Clark started off her day in Surrey, where she chatted with patrons at a mom-and-pop restaurant. In Merritt, dozens of supporters greeted Clark at a cafe in the riding held for years by New Democrat Harry Lali.

About 250 supporters came out to a rally Wednesday night in Kamloops, a bellwether riding that has voted in a member of the governing party every election for more than a century.

It's also a riding where Liberal Environment Minister Terry Lake, who won by about 500 votes in 2009, was the target of an unsuccessful anti-HST recall effort.

Ranching, forestry and mining are the economic backbone of the Interior hub city, where Clark was taking her deficit-reduction and jobs plan pitch on Day 2 of the campaign.

The economy is the focus, said Clark, who was optimistic despite consistently abysmal polling numbers.

"I believe we can grow the number of seats we have, because the people in Chilliwack and the people in Merritt... want to grow the economy," Clark said outside Langley Concrete, a plant she said will be building infrastructure for the liquefied natural gas plants planned for northern B.C.

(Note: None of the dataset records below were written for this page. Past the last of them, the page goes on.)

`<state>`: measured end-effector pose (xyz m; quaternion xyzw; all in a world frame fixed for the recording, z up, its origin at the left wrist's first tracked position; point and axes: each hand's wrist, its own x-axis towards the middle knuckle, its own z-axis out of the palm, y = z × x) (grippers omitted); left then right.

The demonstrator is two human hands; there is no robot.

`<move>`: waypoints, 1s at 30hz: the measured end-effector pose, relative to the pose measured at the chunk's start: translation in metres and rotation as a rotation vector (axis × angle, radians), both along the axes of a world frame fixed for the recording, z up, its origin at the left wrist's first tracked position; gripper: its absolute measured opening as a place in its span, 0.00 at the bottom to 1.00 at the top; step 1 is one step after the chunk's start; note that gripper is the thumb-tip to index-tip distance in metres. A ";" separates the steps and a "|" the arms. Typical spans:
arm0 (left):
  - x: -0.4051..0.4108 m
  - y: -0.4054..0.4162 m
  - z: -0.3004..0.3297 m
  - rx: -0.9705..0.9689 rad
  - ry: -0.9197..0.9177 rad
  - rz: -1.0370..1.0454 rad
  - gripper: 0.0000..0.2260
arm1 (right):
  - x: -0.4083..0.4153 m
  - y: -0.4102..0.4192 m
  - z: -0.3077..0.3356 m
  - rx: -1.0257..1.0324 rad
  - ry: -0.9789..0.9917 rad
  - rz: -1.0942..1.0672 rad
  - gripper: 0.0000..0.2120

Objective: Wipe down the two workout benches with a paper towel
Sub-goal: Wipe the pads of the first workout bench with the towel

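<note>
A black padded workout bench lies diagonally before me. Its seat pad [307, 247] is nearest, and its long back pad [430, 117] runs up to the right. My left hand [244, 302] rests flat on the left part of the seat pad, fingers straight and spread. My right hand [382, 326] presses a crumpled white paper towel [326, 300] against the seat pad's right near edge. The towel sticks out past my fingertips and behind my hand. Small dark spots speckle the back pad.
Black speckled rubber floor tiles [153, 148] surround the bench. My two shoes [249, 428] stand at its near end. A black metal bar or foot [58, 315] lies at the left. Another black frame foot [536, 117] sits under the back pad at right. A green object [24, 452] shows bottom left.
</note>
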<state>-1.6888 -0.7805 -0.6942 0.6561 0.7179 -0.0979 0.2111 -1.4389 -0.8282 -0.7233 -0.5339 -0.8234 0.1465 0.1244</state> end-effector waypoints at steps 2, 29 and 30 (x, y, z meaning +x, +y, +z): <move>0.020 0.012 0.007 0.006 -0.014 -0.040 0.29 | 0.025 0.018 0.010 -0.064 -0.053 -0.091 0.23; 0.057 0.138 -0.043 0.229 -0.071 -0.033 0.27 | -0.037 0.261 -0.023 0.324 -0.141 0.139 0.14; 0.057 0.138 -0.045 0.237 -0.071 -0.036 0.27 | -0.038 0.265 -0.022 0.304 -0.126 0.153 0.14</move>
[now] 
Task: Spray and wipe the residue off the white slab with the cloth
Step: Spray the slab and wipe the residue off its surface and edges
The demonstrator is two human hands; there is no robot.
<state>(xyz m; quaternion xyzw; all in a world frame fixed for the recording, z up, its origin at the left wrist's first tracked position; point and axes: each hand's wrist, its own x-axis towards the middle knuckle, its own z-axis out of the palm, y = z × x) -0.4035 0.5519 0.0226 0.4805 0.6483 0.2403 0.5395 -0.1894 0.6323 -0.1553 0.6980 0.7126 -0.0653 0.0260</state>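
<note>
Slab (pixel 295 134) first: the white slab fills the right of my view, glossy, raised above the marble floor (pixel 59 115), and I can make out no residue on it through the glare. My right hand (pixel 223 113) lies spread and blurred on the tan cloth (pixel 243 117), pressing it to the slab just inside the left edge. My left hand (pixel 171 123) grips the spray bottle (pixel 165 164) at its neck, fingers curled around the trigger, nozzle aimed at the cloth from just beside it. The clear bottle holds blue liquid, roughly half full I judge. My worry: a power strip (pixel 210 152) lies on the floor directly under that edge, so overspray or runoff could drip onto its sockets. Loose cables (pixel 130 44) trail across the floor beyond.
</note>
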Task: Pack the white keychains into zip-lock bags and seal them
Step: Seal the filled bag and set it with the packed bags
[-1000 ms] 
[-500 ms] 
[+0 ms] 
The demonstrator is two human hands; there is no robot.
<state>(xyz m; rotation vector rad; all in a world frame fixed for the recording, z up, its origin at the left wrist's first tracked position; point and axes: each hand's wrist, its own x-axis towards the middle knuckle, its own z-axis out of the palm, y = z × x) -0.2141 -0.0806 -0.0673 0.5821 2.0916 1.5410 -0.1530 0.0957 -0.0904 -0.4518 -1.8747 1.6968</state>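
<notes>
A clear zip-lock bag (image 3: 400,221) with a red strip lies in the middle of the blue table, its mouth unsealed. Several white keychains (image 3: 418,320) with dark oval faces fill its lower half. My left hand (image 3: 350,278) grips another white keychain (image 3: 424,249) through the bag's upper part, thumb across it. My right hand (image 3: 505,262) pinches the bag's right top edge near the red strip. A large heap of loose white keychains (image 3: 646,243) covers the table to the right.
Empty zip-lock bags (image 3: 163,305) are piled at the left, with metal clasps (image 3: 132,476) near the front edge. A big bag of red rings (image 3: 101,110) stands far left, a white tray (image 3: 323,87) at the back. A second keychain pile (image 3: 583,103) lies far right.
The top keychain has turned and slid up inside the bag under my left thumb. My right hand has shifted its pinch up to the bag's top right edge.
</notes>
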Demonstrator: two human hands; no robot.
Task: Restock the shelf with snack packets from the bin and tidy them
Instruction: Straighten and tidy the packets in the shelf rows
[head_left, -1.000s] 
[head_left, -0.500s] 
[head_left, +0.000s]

"People in these communities understand how fragile the world economy is and I think they know there is real risk out there. That's the kind of change the NDP would bring to our province, it would certainly be change but it would be the wrong kind of change in a fragile economy."

"I think people in these communities are keenly attuned to the risk inherent in raising taxes and growing government, and so that's why I'm visiting with folks here because I think it's a message people understand and I think it's a message that people live everyday as they struggle to get ahead."

At the De Dutch restaurant in Surrey, Don and Dorothy Wilson met Clark as they ate their breakfast. Unlike most of the dozens of people who packed the restaurant, they are not party members and were not expecting the premier.

The 74- and 68-year-olds, respectively, remain undecided but they will definitely cast ballots on May 14.

"If you don't vote, you shouldn't complain," they say, finishing one another's sentences.